The Frontier of Negative Rates23/03/17
We’ve discussed the trend of developed countries pursuing record-low interest rates in the past, and that trend continued into late 2016 despite modest economic growth over the year. Numerous countries are still holding cash rates low and steady, and most central banks have given little indication of whether they will raise them over 2017. In some countries, negative interest rates have been pursued and praised as a saviour of countries struggling to achieve growth, however there have been few countries to achieve this goal as of yet.
The Reserve Bank of Australia has so far continued to keep the cash rate on hold at a low 1.5% throughout 2017, with inflation remaining below the RBA target range, and no rise is expected until at least mid-year. Conversely, the US Federal Reserve rose interest rates at the end of 2016 amid moderate economic growth and a positive outlook overall, though the rates are still historically low. Some have critiqued this kind of low interest rate policy as being ineffective, after all, the US has had record low interest rates since as far back as 2008, and their economic growth has still been sluggish at best up until recently.
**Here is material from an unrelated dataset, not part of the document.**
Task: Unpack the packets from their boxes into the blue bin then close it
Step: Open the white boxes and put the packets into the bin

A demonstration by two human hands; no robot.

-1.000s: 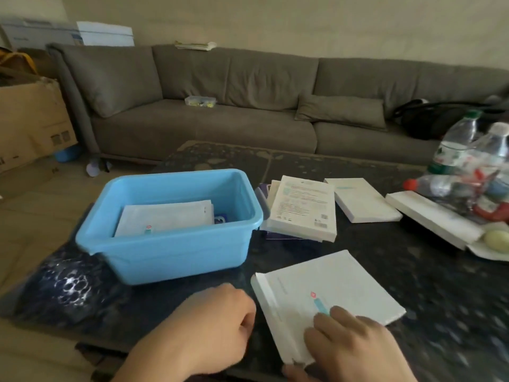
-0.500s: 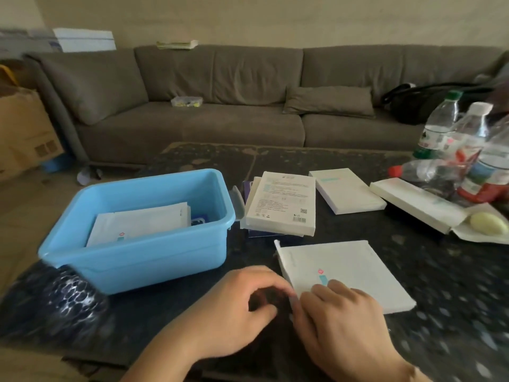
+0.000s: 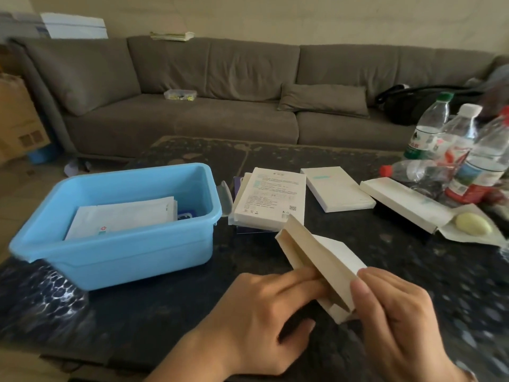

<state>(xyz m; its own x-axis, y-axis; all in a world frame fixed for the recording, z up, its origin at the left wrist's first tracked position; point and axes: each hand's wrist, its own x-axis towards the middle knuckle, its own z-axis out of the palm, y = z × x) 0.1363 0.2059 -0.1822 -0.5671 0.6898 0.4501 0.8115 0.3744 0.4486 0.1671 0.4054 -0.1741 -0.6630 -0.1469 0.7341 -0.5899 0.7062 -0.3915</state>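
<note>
A flat white box (image 3: pixel 316 260) is tilted up on its long edge near the table's front, its end flap open. My right hand (image 3: pixel 396 315) grips its near end. The straight fingers of my left hand (image 3: pixel 264 304) reach into the open end. The blue bin (image 3: pixel 118 244) stands at the left with white packets (image 3: pixel 121 216) lying in it. A stack of white boxes (image 3: pixel 271 201) sits right of the bin, another white box (image 3: pixel 337 191) further right, and a long open white box (image 3: pixel 405 202) beyond that. The bin's clear lid (image 3: pixel 225 199) leans between bin and stack.
Several plastic water bottles (image 3: pixel 457 150) crowd the table's right edge, one lying down. A pale oval object (image 3: pixel 472 223) rests on the long box's flap. A grey sofa (image 3: pixel 220 100) runs behind the dark table (image 3: pixel 165 321). A cardboard carton (image 3: pixel 19 122) stands at the far left.
The white box lay flat on the table; it now stands tilted on its edge with its flap open. My left hand's fingers have gone into its open end.
</note>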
From Denmark, however, there is some suggestion of a low-rates success story. Denmark has had negative rates since around 2012, but has continued to experience wage growth, increased employment and an increase in the amount of Danes paying principle on their home loans rather than interest only payments. The concept behind negative interest rates is that cash will be loaned out and invested rather than saved, and that has proved somewhat true in that Danes have record savings and investments at the moment.
One reason for the success may be that, for now, Danish banks have generally not passed negative interest rates on to customers. While this appears to have helped prevent the cash rates from directly impacting most Danes, there is nothing to prevent banks from passing on negative interest rates or fees to customers in the future. In Australia, several banks have opted to not pass on rate cuts at all, given the lack of profitability in doing so.
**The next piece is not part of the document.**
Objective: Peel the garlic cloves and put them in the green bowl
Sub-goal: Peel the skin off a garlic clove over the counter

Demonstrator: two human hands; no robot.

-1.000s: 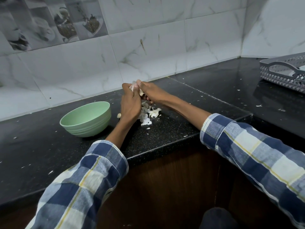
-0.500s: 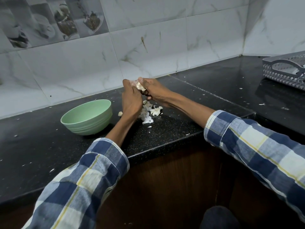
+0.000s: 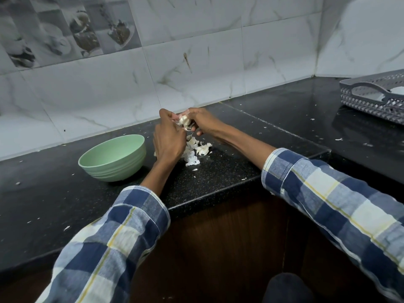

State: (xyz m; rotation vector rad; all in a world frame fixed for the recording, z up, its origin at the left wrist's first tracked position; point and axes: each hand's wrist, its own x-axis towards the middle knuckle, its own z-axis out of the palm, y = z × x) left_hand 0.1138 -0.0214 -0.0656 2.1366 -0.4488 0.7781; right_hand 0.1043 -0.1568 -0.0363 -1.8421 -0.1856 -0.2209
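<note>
Peeling proceeds above the countertop (image 3: 218, 182); the garlic clove (image 3: 184, 121) is pinched between left hand (image 3: 169, 141) and right hand (image 3: 202, 121), just right of the green bowl (image 3: 113, 158); skin is best stripped over the peel pile (image 3: 194, 150).

Both forearms are extended forward from rolled plaid sleeves, the left hand (image 3: 169, 139) and right hand (image 3: 202, 121) raised and brought together, fingertips pinched on a garlic clove (image 3: 184, 121).

No readable text, label or number shows anywhere, as far as visible.
</note>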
The long term issue for negative interest rates is that policy makers are cautious of raising rates in the future. The low cost of capital that has existed for a number of years is likely to have created asset bubbles across the market, which could leave the market susceptible to any sudden shifts in rates.
Denmark has historically had one of the highest personal debt to income levels of any developed country, and amidst a booming housing market, cracks may start to form in the negative interest rate policy held by the Danish central bank. In particular, a significant portion of Danish wealth is held in housing, much like in Australia, and therefore any rise in cash rates could see the pressure of home loans damage the market, resulting in a significant decrease in net wealth of Danes.
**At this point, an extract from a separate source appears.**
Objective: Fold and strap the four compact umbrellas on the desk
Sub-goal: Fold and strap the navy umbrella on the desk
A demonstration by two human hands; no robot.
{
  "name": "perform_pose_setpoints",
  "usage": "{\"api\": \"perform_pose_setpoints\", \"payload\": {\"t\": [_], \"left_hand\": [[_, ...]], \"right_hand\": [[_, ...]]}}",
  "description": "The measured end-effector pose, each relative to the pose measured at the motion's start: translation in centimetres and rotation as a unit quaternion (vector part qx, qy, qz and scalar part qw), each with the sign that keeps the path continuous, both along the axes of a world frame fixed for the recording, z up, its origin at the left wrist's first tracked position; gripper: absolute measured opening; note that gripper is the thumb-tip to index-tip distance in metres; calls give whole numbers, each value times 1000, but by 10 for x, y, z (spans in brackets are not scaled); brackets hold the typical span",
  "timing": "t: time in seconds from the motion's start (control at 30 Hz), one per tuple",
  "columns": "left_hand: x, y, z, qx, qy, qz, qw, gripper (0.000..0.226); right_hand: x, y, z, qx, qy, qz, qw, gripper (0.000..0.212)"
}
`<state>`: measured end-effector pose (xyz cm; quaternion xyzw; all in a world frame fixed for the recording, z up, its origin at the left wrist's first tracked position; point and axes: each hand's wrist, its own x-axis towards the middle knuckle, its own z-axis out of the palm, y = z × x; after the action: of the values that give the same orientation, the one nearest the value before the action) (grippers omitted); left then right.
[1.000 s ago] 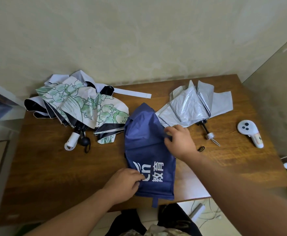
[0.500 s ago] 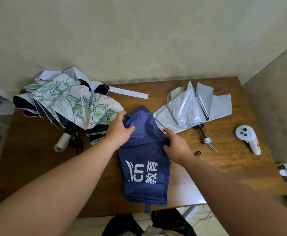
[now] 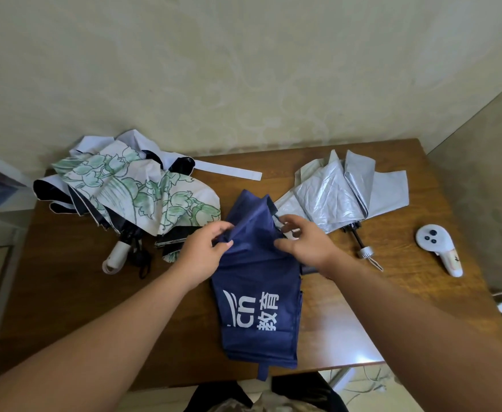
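A navy blue umbrella (image 3: 258, 295) with white lettering lies flattened in the middle of the wooden desk (image 3: 65, 307), its strap hanging over the front edge. My left hand (image 3: 205, 251) pinches a fold of its cloth at the upper left. My right hand (image 3: 306, 242) grips the cloth at the upper right, fingers partly spread. A white umbrella with green flower print (image 3: 136, 194) lies loose at the back left, over a black-lined one. A silver umbrella (image 3: 339, 191) lies loose at the back right, its handle (image 3: 365, 251) pointing toward me.
A white hand-held controller (image 3: 437, 245) lies at the desk's right side. A white strap (image 3: 228, 171) lies near the wall. The wall runs along the desk's far edge and right side. Cables lie on the floor below the front edge.
My left hand went from the umbrella's lower edge up to its upper left and now pinches a fold. My right hand shifted slightly inward on the cloth.
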<state>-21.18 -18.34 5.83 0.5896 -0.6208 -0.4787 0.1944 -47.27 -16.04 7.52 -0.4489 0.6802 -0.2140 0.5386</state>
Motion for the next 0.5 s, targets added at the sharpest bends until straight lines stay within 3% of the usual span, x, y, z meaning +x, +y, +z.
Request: {"api": "perform_pose_setpoints", "payload": {"t": [0.1,0.27,0.37,0.43,0.5], "left_hand": [[13,8,0,1,18,-1,1000,46],[22,18,2,20,38,-5,999,56],[22,20,3,23,45,-7,999,51],[21,22,4,18,32,9,999,50],[21,25,7,-11,-17,58,998,53]], "right_hand": [[12,-14,13,-11,-81,-25,996,41],[27,-17,27,-24,-116,11,993,29],[34,-13,34,-19,-140,20,990,19],[37,-9,38,-44,-135,16,990,13],[36,-2,39,-51,-136,3,989,21]]}}
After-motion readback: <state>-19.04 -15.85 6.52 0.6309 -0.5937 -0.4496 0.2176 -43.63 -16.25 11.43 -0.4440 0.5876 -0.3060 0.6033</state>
Despite some lauding the negative interest rate policy as the key to the success of the Danish economy over the last few years while much of Europe struggles, it could be argued that Denmark is succeeding regardless of the negative interest rates, but not because of them. One of the larger risks raised about negative cash rates is that cash itself has no interest rate, that is to say, if negative interest rates were to be passed on to consumers, it would be better in most cases to withdraw the cash from the bank and hold it yourself. While this is unlikely to occur in Denmark as banks haven’t passed on the negative rates, bank-runs have occurred in other European countries such as Greece.
Although some have commended negative interest rate policy as the foundation for prosperity in Denmark, one must really ask whether this outlying success story gives correlation to negative interest rates and economic growth, as no other country has experienced this effect from negative rates. We must also look to the future and consider the impact that rising rates will have in the Danish asset market, and whether individuals are over-leveraged in the market. Given that this kind of monetary policy is still fresh ground and the long term effects have not been studied, only time will tell what will happen.